[Opening GIVEN MATERIAL section]

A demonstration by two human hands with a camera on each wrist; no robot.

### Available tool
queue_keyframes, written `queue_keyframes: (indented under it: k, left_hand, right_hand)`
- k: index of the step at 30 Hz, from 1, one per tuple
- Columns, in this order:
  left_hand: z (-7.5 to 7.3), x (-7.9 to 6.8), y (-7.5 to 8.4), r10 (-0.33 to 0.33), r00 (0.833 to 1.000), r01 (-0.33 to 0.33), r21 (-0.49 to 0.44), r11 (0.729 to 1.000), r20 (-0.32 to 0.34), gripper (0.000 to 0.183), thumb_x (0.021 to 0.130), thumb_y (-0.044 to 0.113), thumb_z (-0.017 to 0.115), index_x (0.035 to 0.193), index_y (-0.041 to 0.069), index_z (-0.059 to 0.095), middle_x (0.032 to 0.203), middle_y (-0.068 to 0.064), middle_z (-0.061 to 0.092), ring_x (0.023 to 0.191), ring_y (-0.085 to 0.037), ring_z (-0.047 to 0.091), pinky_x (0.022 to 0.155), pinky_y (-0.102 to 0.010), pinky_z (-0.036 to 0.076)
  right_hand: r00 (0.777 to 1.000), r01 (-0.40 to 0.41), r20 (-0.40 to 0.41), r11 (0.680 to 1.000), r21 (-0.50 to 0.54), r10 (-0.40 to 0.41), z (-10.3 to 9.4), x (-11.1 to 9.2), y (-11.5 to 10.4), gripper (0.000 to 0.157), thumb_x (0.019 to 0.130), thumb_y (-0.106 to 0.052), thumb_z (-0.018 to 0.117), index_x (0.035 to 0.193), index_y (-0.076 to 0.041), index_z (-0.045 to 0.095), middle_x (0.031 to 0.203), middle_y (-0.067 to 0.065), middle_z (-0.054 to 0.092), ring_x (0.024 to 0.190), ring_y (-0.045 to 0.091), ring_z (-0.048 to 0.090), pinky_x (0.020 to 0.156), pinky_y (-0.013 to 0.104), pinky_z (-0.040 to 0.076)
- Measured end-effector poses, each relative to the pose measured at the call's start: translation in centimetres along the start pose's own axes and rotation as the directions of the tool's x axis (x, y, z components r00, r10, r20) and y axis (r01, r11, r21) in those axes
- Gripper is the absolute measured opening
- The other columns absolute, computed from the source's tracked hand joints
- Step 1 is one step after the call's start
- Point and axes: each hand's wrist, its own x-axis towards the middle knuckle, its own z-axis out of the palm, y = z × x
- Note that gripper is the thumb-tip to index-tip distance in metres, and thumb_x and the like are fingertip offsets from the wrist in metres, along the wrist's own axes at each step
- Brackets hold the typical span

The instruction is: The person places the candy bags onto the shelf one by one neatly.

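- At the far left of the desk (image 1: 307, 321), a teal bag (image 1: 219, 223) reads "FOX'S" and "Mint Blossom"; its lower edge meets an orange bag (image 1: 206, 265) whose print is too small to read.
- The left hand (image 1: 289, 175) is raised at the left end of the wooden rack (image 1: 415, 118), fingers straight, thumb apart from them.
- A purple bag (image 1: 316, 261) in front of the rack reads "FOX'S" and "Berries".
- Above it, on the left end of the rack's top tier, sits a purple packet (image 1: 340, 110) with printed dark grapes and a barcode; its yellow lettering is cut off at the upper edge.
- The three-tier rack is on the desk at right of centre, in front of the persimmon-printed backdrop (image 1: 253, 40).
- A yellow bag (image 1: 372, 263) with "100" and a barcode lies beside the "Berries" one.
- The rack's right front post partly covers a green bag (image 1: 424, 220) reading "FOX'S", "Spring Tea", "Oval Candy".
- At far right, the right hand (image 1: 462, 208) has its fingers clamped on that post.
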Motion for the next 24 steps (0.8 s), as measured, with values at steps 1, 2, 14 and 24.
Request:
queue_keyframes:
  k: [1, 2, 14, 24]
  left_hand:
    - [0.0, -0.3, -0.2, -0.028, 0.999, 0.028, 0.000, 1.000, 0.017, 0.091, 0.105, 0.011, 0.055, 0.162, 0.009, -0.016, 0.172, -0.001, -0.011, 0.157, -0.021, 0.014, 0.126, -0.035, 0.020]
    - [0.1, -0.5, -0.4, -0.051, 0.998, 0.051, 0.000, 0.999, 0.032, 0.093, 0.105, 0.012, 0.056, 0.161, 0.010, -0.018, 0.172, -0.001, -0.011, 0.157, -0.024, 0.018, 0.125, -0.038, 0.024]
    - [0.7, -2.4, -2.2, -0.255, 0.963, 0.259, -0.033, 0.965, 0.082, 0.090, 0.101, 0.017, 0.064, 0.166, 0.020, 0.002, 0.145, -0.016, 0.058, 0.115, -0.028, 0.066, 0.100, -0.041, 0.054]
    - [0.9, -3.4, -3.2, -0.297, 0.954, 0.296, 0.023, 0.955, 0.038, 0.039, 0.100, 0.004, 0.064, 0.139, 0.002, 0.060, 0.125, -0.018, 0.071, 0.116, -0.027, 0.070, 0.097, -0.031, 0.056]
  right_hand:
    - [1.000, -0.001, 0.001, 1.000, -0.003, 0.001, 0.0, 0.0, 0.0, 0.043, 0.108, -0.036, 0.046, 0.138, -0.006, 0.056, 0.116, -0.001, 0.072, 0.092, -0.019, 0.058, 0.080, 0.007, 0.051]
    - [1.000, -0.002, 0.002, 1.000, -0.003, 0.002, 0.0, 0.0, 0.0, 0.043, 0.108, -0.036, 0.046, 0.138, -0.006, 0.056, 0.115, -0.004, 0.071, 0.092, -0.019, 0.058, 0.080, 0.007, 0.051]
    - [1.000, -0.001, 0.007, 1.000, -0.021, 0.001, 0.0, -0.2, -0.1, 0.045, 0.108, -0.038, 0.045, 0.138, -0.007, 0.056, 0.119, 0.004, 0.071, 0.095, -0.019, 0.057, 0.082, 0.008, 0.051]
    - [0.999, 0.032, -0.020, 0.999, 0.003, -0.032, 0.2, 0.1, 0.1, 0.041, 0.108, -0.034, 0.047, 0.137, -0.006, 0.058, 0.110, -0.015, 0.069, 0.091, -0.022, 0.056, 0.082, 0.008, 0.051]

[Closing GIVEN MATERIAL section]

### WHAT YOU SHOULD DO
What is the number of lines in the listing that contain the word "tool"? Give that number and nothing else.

### EXERCISE SOLUTION
2